Rhinoviruses are the most frequent cause of the common cold, accounting for at least half of all upper respiratory tract infections in humans. This virus is ubiquitous and circulates year-round, though activity often peaks in the spring and fall. An average adult experiences two to three rhinovirus infections annually, while young children may have as many as six to eight episodes each year. This high rate of recurrence leads to a fundamental question: Is lasting immunity to the rhinovirus possible, or are repeated infections simply unavoidable?
The Biological Reason for Repeated Infections
The simple answer to whether a person can be infected by rhinovirus multiple times is definitively yes, and the reason lies in the virus’s vast genetic diversity. Scientists have identified over 165 distinct rhinovirus strains, known as serotypes, which are categorized into three main species: A, B, and C. The surface proteins on each of these serotypes are unique enough that the body’s immune response generated against one strain offers little to no protection against the others.
When the body successfully fights off a rhinovirus infection, it produces specific neutralizing antibodies that provide long-lasting immunity against that exact serotype. These antibodies are highly strain-specific, meaning they recognize and deactivate the specific virus that triggered their creation. However, they lack the ability to effectively neutralize a different serotype that has a slightly altered structure.
This lack of cross-immunity is referred to as antigenic diversity, and it is the primary mechanism that allows for repeated infections throughout a person’s lifetime. Because so many serotypes exist, a person is constantly exposed to new strains that their immune system has not encountered before. Developing a single, broadly protective vaccine against rhinovirus is incredibly challenging due to this wide array of viral targets.
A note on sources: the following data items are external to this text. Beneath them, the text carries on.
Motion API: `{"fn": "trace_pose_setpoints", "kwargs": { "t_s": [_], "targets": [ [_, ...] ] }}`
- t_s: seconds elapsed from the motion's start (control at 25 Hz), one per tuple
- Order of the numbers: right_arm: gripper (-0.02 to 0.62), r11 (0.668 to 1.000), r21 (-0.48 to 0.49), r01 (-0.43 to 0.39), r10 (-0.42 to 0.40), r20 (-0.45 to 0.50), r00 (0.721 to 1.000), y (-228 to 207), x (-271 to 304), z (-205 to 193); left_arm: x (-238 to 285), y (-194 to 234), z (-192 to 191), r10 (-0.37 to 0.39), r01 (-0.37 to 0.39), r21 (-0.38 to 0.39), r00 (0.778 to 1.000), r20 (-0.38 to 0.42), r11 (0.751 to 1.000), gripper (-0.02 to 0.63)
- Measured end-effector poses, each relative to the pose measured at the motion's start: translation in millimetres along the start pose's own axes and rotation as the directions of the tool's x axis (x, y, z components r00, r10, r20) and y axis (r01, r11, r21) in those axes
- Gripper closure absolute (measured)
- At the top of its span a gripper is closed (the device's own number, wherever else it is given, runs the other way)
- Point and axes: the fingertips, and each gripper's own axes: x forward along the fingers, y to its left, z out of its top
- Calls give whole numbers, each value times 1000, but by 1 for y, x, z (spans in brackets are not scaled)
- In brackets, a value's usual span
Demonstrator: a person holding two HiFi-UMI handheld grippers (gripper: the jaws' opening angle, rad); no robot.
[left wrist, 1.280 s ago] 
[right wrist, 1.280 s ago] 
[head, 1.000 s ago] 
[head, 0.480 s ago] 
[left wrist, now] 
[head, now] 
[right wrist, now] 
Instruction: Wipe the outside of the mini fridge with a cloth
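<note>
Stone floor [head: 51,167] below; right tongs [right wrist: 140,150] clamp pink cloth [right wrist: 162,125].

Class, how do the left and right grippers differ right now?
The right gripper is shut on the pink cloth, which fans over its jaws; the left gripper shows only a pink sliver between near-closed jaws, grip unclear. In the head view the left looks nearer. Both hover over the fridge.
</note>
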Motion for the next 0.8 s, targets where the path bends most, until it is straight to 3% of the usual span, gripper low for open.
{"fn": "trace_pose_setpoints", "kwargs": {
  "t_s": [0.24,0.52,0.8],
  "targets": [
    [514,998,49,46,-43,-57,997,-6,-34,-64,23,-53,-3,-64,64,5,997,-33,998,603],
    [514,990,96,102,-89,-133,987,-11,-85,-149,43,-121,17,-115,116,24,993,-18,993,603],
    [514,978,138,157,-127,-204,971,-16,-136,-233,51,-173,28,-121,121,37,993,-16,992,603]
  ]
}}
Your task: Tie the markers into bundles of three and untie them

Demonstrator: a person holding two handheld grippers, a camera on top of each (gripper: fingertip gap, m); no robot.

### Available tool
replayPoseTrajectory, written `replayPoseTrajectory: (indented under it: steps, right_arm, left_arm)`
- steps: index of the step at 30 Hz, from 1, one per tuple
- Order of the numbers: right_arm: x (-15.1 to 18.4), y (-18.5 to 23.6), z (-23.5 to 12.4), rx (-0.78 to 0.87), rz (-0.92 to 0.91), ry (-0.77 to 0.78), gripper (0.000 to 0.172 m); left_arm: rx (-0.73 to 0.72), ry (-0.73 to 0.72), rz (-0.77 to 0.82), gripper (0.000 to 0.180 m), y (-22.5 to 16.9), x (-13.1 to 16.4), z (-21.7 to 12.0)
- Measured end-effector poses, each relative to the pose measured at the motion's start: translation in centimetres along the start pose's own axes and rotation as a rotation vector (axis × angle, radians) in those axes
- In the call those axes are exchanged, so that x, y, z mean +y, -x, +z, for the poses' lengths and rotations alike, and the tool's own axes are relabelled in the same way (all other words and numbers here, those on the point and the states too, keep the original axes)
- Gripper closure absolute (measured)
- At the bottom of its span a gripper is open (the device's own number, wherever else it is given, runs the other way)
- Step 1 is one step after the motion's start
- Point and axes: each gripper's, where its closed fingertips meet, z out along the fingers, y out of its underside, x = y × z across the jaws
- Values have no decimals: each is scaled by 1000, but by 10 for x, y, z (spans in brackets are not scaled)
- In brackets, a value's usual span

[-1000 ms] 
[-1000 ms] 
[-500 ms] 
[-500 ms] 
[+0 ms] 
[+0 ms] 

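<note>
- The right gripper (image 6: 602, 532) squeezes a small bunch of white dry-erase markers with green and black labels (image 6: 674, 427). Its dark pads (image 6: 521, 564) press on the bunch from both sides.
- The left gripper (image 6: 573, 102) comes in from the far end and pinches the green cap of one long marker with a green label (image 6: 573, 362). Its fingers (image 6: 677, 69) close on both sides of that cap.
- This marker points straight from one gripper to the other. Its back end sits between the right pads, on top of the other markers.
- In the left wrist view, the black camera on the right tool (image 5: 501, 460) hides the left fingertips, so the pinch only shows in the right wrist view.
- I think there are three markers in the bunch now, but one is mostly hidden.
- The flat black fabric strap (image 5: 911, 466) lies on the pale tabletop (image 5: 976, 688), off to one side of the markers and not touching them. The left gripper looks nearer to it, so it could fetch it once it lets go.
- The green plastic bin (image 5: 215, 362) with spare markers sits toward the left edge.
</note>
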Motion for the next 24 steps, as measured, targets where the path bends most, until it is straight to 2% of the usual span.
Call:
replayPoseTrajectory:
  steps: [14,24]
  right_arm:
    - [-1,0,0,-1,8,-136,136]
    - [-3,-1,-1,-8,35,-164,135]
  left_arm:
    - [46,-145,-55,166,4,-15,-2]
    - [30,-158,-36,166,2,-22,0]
How Rhinovirus Spreads and Survives
Rhinovirus is highly successful at spreading because it can travel through several different pathways, which contributes to its high rate of transmission in communities. The virus is primarily spread via aerosolized droplets released when an infected person coughs or sneezes. These microscopic particles can travel through the air and be inhaled by someone nearby, directly infecting the respiratory tract.
Transmission also occurs through direct person-to-person contact, such as touching or shaking hands with an infected individual. An equally significant route involves contaminated surfaces, known as fomites. Rhinovirus can be deposited onto objects like doorknobs, light switches, remote controls, and counters when an infected person touches them after wiping their nose.
The virus is relatively stable outside a host, capable of remaining infectious on hard, nonporous surfaces for more than 25 hours under certain conditions. The virus transfers easily from these contaminated surfaces to a person’s fingertips. Once on the hands, the virus is often transferred to the nasal mucosa or eyes when the person touches their face, leading to a new infection.
The survival and spread of rhinovirus are also influenced by environmental factors, particularly low humidity and cooler temperatures. These conditions, which are common indoors during the winter months, can enhance the virus’s ability to remain viable on surfaces and in the air.
Symptom Management and Prevention Strategies
Currently, there is no specific antiviral medication or cure for a rhinovirus infection; treatment focuses entirely on alleviating symptoms while the immune system clears the virus. Supportive care is the mainstay of therapy and includes getting adequate rest and maintaining hydration by drinking plenty of fluids. These measures assist the body’s natural defense mechanisms and help soothe irritated respiratory tissues.
Over-the-counter medications can provide temporary relief from the most bothersome symptoms. Nonsteroidal anti-inflammatory drugs (NSAIDs) or acetaminophen can help manage fever, headache, and body aches. Nasal decongestants can be used to reduce nasal stuffiness, though they should be used cautiously and for only a few days to avoid rebound congestion.
Minimizing the risk of transmission requires the consistent application of practical hygiene strategies:
- Rigorous hand hygiene, which involves frequent washing with soap and water, is a highly effective way to remove the virus from the skin. If soap and water are not available, an alcohol-based hand sanitizer can be used as an alternative.
- Avoid touching the face, specifically the eyes, nose, and mouth, as these are the primary entry points for the virus.
- Disinfect frequently touched surfaces in the home and workplace to reduce the viral load on fomites.
- Cover coughs and sneezes with a tissue or the upper sleeve, rather than the hands, to limit the spread of infectious droplets.